Decline of Organs — 1980s to 2016
There are a couple key forces that contributed to the decline of organ use in the United States, and specifically the use of pipe organs. One is the cultural change within Christian churches, and the rise of technology.
Like the Reformation before it, a smaller cultural reformation occurred among churches in the U.S. through the 20th century. The dynamic of worship transitioned from one of performance with the congregation passively observing to one of interactive celebration.
Also, in the late 20th century, an emergence of electric organs threatened the older style of pipe organs. They were cheaper and easier to install and repair. It’s no surprise that despite the purist approach, and appreciation of quality of music, Ebert’s and others would have to respond to the market demands.

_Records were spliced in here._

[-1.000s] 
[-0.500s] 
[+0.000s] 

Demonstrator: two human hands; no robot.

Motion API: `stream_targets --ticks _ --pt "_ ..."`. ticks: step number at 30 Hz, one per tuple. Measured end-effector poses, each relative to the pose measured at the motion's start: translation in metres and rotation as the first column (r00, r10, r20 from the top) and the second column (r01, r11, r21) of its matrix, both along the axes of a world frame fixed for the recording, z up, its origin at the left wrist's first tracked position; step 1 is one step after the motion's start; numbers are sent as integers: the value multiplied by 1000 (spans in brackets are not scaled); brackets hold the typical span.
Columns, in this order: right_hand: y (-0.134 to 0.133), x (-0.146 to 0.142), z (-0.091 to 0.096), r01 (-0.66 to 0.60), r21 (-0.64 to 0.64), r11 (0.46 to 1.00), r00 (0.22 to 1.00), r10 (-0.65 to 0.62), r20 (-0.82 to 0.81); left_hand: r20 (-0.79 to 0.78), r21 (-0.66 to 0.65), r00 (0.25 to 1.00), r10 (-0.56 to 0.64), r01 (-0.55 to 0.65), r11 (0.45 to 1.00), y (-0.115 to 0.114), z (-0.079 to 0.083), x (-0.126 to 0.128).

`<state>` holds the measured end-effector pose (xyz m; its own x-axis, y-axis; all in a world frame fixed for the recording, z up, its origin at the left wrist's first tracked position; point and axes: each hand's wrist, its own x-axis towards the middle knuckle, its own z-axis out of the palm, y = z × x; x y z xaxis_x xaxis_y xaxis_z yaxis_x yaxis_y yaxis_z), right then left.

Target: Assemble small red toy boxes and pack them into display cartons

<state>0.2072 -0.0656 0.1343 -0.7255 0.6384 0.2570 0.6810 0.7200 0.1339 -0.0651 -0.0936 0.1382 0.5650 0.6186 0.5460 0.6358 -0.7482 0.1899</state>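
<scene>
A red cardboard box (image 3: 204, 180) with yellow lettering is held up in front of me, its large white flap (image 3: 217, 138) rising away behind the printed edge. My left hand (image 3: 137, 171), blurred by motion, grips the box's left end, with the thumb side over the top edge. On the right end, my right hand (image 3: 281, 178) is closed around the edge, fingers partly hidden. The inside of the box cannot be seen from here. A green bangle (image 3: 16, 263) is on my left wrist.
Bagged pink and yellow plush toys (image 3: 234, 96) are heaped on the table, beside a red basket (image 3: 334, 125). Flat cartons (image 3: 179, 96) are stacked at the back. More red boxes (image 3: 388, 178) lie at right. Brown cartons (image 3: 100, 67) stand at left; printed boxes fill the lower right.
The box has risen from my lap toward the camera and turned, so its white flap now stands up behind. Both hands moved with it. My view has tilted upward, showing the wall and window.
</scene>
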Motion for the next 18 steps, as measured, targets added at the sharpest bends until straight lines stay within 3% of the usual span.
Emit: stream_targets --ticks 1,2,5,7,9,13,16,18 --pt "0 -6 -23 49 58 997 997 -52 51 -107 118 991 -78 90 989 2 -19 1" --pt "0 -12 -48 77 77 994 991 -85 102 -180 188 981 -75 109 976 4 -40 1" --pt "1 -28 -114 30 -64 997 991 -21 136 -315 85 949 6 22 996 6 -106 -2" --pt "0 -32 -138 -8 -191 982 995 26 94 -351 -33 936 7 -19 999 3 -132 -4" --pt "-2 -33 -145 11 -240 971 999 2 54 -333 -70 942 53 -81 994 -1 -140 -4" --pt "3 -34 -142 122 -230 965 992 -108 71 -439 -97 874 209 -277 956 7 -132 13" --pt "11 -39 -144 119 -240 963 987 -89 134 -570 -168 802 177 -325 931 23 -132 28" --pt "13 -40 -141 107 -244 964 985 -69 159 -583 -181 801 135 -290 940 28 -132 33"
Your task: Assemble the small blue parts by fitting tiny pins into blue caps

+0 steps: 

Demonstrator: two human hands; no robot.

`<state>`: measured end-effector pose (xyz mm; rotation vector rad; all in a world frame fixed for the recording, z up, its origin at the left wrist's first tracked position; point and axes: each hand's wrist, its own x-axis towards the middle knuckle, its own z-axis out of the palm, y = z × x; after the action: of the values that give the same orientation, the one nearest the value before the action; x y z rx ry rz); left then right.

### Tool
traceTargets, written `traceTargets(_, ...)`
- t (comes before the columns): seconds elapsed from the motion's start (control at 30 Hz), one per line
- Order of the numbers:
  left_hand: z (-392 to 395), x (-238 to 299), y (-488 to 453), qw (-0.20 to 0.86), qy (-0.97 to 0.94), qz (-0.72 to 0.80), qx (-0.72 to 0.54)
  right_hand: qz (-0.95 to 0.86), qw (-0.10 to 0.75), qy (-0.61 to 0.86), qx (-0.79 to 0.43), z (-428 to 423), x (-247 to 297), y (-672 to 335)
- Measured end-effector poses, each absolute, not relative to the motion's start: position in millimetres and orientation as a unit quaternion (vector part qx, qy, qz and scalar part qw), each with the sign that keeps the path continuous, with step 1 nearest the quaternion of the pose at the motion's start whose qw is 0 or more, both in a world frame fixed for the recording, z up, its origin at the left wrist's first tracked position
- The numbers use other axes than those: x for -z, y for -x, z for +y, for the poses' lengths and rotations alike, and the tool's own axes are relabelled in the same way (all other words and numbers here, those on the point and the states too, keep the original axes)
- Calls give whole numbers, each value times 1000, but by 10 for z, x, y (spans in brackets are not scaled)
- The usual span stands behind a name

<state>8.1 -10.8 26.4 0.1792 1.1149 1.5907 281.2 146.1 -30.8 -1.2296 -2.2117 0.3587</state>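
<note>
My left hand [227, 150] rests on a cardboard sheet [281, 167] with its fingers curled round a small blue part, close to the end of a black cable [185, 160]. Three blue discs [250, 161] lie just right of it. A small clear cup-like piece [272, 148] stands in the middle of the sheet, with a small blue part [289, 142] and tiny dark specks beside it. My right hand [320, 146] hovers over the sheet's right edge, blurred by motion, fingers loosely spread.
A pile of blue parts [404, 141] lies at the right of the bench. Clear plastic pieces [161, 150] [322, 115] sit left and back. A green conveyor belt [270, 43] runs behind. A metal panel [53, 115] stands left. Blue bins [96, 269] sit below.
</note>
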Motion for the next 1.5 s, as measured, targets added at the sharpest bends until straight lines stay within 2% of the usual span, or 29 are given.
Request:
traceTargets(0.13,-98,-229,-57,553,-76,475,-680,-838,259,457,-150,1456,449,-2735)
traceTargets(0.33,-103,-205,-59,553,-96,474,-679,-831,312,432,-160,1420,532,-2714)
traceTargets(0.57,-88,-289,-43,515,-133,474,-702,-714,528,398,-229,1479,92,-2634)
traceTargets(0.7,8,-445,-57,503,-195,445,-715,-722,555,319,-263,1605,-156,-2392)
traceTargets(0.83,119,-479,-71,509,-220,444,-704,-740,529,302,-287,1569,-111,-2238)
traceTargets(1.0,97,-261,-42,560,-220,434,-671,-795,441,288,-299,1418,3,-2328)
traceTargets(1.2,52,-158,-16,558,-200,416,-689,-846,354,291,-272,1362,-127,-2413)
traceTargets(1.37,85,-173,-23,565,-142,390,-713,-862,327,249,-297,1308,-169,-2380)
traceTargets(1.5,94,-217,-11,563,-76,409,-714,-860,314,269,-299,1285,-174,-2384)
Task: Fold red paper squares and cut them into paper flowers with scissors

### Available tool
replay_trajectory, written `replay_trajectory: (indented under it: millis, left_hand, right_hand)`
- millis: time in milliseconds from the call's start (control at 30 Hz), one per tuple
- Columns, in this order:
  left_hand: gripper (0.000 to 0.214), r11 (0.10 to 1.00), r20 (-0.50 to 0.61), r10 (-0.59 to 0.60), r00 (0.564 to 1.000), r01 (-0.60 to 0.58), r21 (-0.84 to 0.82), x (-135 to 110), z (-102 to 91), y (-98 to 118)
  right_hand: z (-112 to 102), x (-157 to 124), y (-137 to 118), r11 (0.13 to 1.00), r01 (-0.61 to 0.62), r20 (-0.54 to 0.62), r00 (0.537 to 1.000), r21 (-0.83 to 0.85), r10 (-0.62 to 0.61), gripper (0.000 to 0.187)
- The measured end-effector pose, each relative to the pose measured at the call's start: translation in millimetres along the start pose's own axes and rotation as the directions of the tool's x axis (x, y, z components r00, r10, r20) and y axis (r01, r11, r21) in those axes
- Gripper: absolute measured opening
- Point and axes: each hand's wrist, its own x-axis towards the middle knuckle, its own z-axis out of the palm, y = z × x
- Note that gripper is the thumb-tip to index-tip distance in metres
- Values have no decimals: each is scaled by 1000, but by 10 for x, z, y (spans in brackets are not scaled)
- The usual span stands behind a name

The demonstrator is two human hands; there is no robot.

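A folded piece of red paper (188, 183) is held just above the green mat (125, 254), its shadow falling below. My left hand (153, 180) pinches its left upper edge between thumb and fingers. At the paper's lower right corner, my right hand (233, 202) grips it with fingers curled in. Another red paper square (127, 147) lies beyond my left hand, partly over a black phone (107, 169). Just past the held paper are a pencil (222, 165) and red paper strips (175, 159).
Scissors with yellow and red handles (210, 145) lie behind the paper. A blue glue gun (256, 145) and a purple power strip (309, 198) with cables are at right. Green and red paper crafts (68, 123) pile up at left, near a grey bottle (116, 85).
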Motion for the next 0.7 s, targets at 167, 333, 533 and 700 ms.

Birgo Realty Enters the Space — 2016 to present
Birgo Realty (formerly "Go Realty") was the very next inhabitant of the space — renovating it, and keeping many of the organ parts that came with the property. Many of our furniture and decoration pieces have been fashioned of out of organ parts.
We view our work as ultimately a way to honor others; our business partners and investors, property owners and managers, our tenants and community members. Most importantly though, we seek to honor God through our day-to-day and long-term developments. Our business is all about location, we’re glad to meet every day in a space of worship instruments.